Antes del 20 de diciembre empezaron a hablar de un virus en un mercado chino. Empezaron hablando de forma anecdótica, avanzaba el tiempo y esa noticia dejaba de ser anecdótica y se iba convirtiendo en la más relevante, en este momento hablan todo el día y seguramente toda la noche en televisión y en todas las redes sociales del virus. La gente está muy alterada, cada país y cada ser humano ha sacado a flote la parte más oscura de su ser.
Pasé Navidad sin pensar mucho en el virus y me fui disfrutar de la isla el 25 de diciembre. Estando en la isla supe que no quería volver a disfrutar de otras islas ni de otros destinos porque es un poco grotesco ser feliz al lado de otros turistas.
Regresé al aeropuerto de nuevo en enero para despedir a uno de mis acompañantes de viaje y ahí el virus ya formaba parte de mis intereses intelectuales y filosóficos. Comenté con mis contertulios de aeropuerto que al ver la cantidad de gente que entra y sale de Bogotá todos los días era el momento perfecto para un desastre mundial ocasionado por un virus, todos los aeropuertos del mundo tenían que presentar el mismo paisaje grotesco de turistas que buscan escapar de sí mismos y por eso se mueven sin sentido ni propósito. Me miraron con desprecio, se rieron en mi cara y sugirieron que estaba equivocada, pensaban que tal vez había visto muchas películas y ellos, mis hermanos menores, estaban seguros de que ningún virus iba a interponerse en los sueños de los turistas del mundo entero.
El gran sueño del 99% de los humanos en 2019 es viajar.
¿Cómo y de qué manera lograron inocular ese pensamiento en las masas adormecidas sabiendo que el avión es el aparato más contaminante en tiempos de contaminación que tienen al borde del colapso al planeta entero?
La respuesta no la tengo.
Seguí viendo el noticiero todos los días y empecé a buscar información adicional en internet. Parecía increíble lo que estaba ocurriendo en China y aquí la gente pensaba que lo que ocurra en China no tendría que afectarnos a nosotros por más doloroso e imposible que pareciera. Aquí la vida seguía exactamente igual, como si no existiera el virus.
Comenzó de nuevo el semestre y el transporte público era más caótico que el año anterior, el clima parecía más amenazador, estuvimos en alerta naranja durante varias semanas. Yo me obsesionaba cada día más con el virus.

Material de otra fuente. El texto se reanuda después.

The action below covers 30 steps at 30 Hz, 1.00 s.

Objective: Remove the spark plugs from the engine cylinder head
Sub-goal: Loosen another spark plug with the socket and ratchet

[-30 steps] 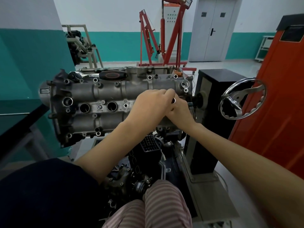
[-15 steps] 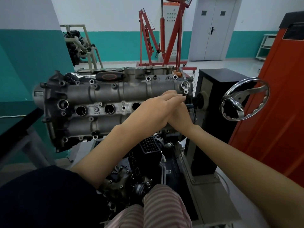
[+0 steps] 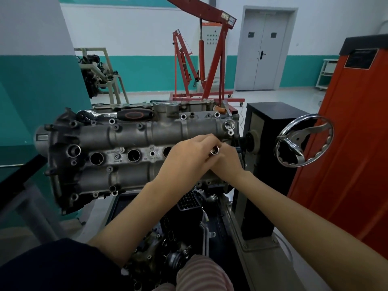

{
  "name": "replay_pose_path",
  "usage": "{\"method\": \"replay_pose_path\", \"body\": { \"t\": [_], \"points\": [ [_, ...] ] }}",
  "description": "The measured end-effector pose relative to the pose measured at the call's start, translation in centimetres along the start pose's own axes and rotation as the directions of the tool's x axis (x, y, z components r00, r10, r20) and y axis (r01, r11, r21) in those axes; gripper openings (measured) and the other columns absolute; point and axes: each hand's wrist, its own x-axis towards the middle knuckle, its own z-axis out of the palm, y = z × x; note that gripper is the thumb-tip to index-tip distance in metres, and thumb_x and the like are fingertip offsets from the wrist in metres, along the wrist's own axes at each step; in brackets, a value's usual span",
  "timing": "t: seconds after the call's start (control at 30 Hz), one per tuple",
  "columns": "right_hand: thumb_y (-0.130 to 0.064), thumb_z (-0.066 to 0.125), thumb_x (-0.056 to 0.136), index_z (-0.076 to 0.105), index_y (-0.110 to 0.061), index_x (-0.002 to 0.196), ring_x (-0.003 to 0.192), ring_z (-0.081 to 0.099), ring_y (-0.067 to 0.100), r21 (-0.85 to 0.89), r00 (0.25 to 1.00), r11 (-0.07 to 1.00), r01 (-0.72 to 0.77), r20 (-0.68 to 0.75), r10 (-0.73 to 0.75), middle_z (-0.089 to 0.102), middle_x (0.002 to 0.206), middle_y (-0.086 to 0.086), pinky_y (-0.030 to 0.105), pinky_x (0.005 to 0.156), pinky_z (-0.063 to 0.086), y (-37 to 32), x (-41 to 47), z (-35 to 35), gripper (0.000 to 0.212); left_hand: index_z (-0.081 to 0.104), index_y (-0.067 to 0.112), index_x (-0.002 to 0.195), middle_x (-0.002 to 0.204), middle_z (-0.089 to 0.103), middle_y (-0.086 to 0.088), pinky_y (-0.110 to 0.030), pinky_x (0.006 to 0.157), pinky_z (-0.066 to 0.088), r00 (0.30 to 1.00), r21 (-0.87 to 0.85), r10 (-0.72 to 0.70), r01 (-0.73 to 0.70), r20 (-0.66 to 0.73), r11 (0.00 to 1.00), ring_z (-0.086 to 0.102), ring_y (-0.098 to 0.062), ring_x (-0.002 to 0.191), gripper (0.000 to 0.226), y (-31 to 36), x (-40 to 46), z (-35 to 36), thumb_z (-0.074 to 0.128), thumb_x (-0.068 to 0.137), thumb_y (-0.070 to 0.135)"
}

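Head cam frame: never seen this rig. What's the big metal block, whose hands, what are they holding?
There is no robot here. The camera sits on a person's head, looking forward and down at their own bare arms. The grey block is an engine cylinder head clamped on a work stand, which has a chrome handwheel on the right. The round holes along its middle look like the spark plug wells. Both hands meet at the right end of that row: the left hand and right hand together hold a small shiny metal socket tool; what lies under it is hidden. A ratchet with a black handle lies along the top edge of the head. A red engine crane stands behind.
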Motion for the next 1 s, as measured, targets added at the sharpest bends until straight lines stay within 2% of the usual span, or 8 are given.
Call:
{"method": "replay_pose_path", "body": {
  "t": [0.13,0.33,0.47,0.57,0.7,0.8,0.9,1.0],
  "points": [
    [-0.012,0.045,0.093,0.055,0.003,0.1,0.071,0.06,0.031,0.049,0.997,0.997,0.064,-0.048,-0.062,0.063,0.076,0.017,0.033,0.057,0.038,-0.5,-0.4,0.2,0.02,0.05,0.011,0.131,0.126,0.057,-0.002,-0.018,0.086,0.035,0.993,-0.024,0.085,-0.083,0.078,0.996,0.053,-0.016,0.113,0.038,0.2,-0.2,0.4,0.053,0.094,0.017],
    [-0.011,0.044,0.093,0.05,-0.001,0.112,0.077,0.061,0.032,0.075,1.0,0.997,0.016,-0.018,-0.015,0.065,0.082,0.016,0.04,0.067,0.047,-0.8,-0.2,0.0,0.023,0.02,0.016,0.147,0.141,0.043,-0.002,-0.032,0.091,0.042,0.987,-0.041,0.06,-0.054,0.149,0.998,0.046,-0.015,0.121,0.053,0.8,-0.3,0.5,0.039,0.098,0.01],
    [-0.013,0.049,0.09,0.047,-0.006,0.113,0.073,0.061,0.031,0.185,0.998,0.983,0.02,-0.061,-0.009,0.065,0.08,0.012,0.038,0.062,0.045,-0.8,-0.5,-0.1,0.025,0.04,0.015,0.139,0.131,0.051,0.0,-0.029,0.087,0.042,0.987,0.009,0.054,-0.056,0.151,0.998,0.054,-0.016,0.112,0.041,0.4,0.1,0.5,0.043,0.098,0.01],
    [-0.014,0.055,0.086,0.051,-0.004,0.107,0.077,0.062,0.03,0.242,0.997,0.97,-0.026,-0.07,0.044,0.065,0.082,0.011,0.039,0.066,0.048,-0.8,-0.7,0.0,0.023,0.062,0.012,0.111,0.099,0.065,-0.001,-0.024,0.07,0.041,1.0,-0.02,0.001,-0.001,-0.004,1.0,0.062,-0.019,0.087,0.022,0.4,0.5,0.3,0.056,0.094,0.025],
    [-0.013,0.06,0.083,0.052,-0.001,0.102,0.077,0.061,0.03,0.299,0.994,0.954,-0.009,-0.102,0.041,0.062,0.087,0.012,0.041,0.064,0.049,-0.9,-0.9,0.1,0.024,0.061,0.009,0.081,0.074,0.062,-0.001,-0.033,0.056,0.046,0.993,-0.035,0.015,-0.019,-0.117,0.999,0.059,-0.02,0.065,0.02,0.2,0.6,0.6,0.069,0.083,0.027],
    [-0.022,0.056,0.081,0.046,-0.003,0.089,0.063,0.054,0.021,0.342,0.995,0.939,-0.016,-0.085,0.048,0.056,0.072,0.006,0.03,0.055,0.043,-0.5,-0.9,0.1,0.023,0.063,0.009,0.098,0.091,0.064,-0.001,-0.034,0.058,0.052,0.994,-0.054,0.1,-0.103,-0.053,0.993,0.063,-0.019,0.073,0.018,-0.2,0.0,0.8,0.068,0.085,0.02],
    [-0.023,0.052,0.078,0.034,-0.013,0.082,0.056,0.045,0.015,0.321,0.993,0.947,-0.007,-0.109,0.044,0.042,0.061,-0.009,0.022,0.048,0.029,-0.1,-0.8,0.8,0.021,0.052,0.011,0.129,0.12,0.061,-0.001,-0.031,0.076,0.053,0.991,-0.111,0.127,-0.121,0.045,0.986,0.062,-0.016,0.095,0.04,-1.1,-0.7,1.1,0.06,0.09,0.012],
    [-0.015,0.055,0.081,0.037,-0.017,0.083,0.06,0.053,0.02,0.292,0.986,0.956,-0.01,-0.155,0.058,0.052,0.066,-0.005,0.027,0.049,0.034,0.3,-0.8,1.7,0.019,0.057,0.013,0.124,0.112,0.066,-0.001,-0.029,0.074,0.052,0.996,-0.155,0.082,-0.084,-0.024,0.984,0.064,-0.017,0.093,0.037,-1.4,-0.8,1.1,0.061,0.088,0.005]
  ]
}}
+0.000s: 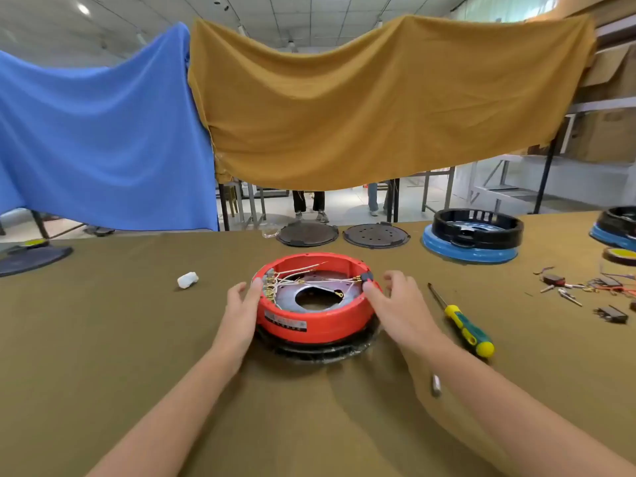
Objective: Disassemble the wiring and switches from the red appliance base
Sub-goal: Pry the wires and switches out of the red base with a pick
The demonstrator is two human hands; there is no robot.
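We find only one piece of lettering: a grey label [285,321] on the near outer wall of the red base [316,325]. It carries a reddish line of print above a darker line, but both are too small and blurred for us to read. We make out no other text, number, brand or sign on anything else.

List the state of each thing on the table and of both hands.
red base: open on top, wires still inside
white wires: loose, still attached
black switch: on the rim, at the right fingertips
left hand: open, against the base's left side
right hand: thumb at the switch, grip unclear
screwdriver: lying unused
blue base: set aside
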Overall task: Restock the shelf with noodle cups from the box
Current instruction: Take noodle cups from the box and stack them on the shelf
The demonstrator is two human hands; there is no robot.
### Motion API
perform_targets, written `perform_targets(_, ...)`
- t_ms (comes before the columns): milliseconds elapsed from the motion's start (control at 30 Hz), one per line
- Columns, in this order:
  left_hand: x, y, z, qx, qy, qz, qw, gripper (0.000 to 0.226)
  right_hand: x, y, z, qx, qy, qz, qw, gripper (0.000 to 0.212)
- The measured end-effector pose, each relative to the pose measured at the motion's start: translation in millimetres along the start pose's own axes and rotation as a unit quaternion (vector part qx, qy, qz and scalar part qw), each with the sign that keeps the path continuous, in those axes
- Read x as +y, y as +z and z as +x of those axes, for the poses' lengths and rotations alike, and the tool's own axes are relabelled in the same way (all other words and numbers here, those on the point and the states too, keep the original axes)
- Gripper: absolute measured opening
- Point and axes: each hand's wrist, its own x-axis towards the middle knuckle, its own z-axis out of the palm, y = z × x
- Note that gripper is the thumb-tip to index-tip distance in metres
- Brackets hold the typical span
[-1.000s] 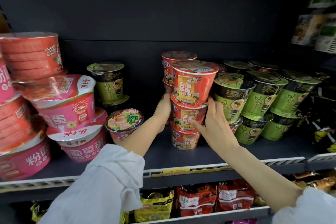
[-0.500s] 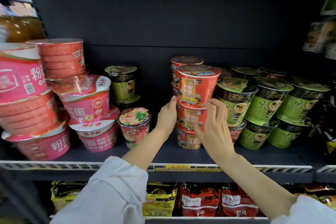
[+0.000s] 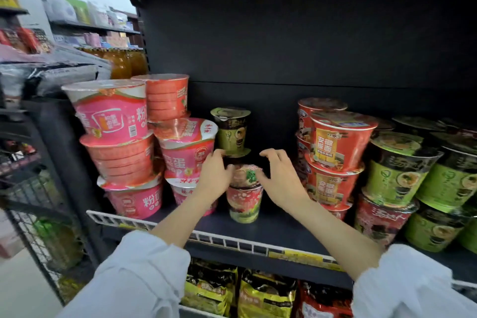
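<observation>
A small noodle cup with a flowered wrap stands on the dark shelf, near the wire front rail. My left hand curls against the left side of its lid. My right hand hovers at the lid's right side, its fingers arched apart and its thumb touching the rim. Behind the cup rises a stack of green cups. To the right stands a stack of red noodle cups, free of both hands. No box is in view.
Pink and red noodle bowls are piled at the shelf's left end. Green-and-black cups crowd the right. Noodle packets fill the shelf below. A wire rack stands at the far left.
Both hands have left the red cup stack and moved left to the small flowered cup. The view has swung left as well.
</observation>
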Motion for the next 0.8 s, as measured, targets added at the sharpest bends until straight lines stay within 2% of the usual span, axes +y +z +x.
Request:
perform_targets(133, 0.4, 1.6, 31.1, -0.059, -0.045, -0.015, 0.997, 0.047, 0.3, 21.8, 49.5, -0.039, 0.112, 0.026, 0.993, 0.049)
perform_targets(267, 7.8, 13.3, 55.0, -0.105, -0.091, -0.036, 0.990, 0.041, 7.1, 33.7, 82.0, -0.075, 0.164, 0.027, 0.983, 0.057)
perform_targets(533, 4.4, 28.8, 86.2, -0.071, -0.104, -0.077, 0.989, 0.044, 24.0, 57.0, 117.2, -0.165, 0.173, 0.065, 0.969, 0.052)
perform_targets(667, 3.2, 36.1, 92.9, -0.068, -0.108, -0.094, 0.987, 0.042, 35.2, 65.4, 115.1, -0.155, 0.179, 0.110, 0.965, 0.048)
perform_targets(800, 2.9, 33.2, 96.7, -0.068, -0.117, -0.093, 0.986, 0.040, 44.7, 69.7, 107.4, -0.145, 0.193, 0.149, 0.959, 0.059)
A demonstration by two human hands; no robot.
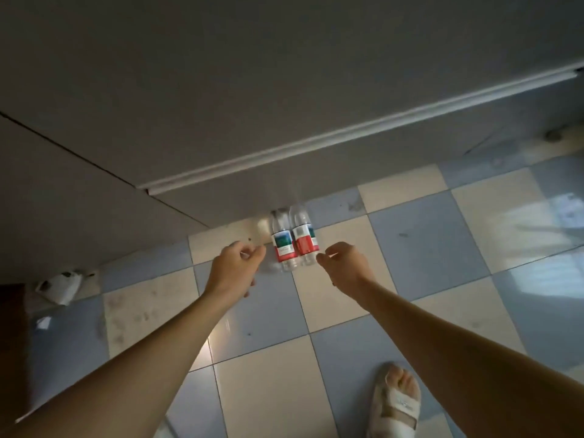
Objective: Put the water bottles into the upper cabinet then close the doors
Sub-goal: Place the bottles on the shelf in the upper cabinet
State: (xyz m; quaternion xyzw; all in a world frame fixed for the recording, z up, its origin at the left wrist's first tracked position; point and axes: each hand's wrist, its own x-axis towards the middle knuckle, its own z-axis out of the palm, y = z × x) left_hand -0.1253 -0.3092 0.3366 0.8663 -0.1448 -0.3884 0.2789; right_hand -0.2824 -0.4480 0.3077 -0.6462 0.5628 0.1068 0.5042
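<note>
Nothing is stowed yet: two water bottles (295, 240) stand on the checkered floor (410, 241) (touching each other), between loosely curled, apparently empty fingers of the left hand (235, 268) and right hand (344, 265). Lifting, shelving and door-closing remain.

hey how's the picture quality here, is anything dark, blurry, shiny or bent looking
Head view: dim overall, the cabinet front in grey shadow; window glare on the floor tiles at right, a smaller sheen near the left forearm; wide-angle lens bends the cabinet's pale edge strip; the two water bottles are soft, label text unreadable; left hand and right hand slightly blurred.
</note>
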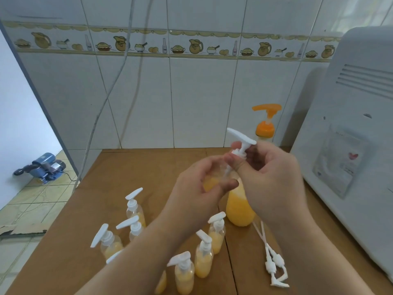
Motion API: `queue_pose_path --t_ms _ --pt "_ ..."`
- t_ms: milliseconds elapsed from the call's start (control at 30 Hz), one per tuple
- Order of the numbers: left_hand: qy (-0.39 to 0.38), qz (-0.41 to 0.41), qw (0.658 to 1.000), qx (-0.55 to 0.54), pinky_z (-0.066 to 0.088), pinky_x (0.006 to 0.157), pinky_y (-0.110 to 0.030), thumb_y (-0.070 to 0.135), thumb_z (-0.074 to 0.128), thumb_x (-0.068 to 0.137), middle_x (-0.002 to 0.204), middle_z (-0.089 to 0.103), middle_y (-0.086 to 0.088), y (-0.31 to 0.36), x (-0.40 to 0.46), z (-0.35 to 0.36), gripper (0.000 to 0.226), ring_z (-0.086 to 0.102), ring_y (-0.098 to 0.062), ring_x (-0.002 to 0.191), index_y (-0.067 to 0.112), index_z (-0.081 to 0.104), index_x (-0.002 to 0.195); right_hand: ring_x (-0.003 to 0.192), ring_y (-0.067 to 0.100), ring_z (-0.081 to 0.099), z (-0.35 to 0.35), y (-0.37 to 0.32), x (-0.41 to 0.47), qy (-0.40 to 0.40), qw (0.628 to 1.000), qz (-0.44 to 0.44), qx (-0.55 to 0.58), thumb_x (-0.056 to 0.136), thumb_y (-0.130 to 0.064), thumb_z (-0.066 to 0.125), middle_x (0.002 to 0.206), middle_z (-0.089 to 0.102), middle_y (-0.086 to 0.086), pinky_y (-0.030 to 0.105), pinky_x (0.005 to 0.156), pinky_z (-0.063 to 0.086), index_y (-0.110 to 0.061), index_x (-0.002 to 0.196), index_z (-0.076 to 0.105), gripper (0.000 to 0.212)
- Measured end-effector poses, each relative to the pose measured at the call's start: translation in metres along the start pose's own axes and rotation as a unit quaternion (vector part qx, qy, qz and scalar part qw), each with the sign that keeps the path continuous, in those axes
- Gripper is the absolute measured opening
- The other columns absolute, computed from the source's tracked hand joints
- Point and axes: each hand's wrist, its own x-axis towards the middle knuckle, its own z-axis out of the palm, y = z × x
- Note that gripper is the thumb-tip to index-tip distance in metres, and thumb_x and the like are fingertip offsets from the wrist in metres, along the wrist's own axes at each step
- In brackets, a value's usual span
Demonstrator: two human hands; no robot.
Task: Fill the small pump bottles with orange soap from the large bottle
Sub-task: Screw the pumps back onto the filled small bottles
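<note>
My left hand (198, 188) grips a small clear pump bottle (209, 183) holding orange soap, lifted above the wooden table (119, 188). My right hand (270, 179) pinches a white pump head (240, 138) at its collar. The pump's tube reaches down into the bottle's neck. Behind the hands stands the large bottle (239, 207), full of orange soap, its orange pump top showing above my right hand. Several small bottles (203, 260) with white pumps and orange soap stand in front. Two loose white pumps (274, 262) lie to their right.
A white appliance (350, 145) fills the table's right side. A tiled wall (191, 92) rises behind, with cables (125, 60) hanging at the left. The table's left edge drops to a tiled floor, where a blue water pump (44, 167) and a piece of cardboard (21, 229) lie.
</note>
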Motion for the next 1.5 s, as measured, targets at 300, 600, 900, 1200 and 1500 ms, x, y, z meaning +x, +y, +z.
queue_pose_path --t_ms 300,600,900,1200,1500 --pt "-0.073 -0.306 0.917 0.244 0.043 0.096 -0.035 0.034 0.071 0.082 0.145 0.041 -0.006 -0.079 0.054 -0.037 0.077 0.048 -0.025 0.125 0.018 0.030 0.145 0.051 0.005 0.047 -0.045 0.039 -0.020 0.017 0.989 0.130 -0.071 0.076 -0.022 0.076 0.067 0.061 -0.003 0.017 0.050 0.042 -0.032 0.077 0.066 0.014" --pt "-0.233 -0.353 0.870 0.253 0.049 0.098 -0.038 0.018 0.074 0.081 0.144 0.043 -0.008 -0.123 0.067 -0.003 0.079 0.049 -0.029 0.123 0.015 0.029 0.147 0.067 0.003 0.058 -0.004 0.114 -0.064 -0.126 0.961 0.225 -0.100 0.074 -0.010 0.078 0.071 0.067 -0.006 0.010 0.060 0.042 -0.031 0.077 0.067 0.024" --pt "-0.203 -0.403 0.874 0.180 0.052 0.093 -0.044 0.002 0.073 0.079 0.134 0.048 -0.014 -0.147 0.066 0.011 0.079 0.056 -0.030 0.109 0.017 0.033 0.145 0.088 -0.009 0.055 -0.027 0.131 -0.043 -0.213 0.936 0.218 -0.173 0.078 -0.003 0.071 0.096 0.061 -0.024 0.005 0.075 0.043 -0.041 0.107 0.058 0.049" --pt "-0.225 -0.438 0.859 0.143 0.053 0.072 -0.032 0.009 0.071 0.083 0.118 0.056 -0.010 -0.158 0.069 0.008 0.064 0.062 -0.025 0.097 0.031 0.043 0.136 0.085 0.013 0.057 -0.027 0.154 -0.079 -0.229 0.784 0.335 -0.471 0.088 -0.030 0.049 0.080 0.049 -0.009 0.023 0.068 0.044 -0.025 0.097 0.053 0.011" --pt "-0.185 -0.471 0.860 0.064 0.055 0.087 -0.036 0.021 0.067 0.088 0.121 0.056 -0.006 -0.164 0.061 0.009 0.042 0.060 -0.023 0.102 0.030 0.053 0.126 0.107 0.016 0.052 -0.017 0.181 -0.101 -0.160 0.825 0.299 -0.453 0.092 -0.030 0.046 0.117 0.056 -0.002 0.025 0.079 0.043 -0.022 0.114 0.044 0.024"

Terminamos 2019-2 en la universidad pública y comenzamos 2020-1 en la privada y luego llegó la cuarentena. Así de abrupto fue. El centro de la pandemia dejó de ser China, en menos de un mes fue Italia y ahora es Estados Unidos. Nos acostumbramos a ver a la gente caer muerta en cualquier calle de cualquier ciudad del mundo, a ver la fila de camiones militares transportando muertos en Italia, a imaginamos el olor a muerte en Guayaquil, vemos en directo lo que ocurre en la isla en la que entierran a los residentes sin allegados que mueren en Nueva York, nos imaginamos cómo será el desastre cuando el virus llegue a las cárceles colombianas y no alcanzamos a imaginar nuestro asombro cuando contemplemos lo que vendrá para África, India y América Latina, cuando nosotros seamos el epicentro de la pandemia. Estamos encerrados y creo que todavía no tenemos claro por qué ni para qué, somos uno de los países más subdesarrollados, pobres y abandonados del mundo, ni siquiera somos América Latina, cuando hablan de América Latina casi nunca mencionan al país pequeño llamado Colombia.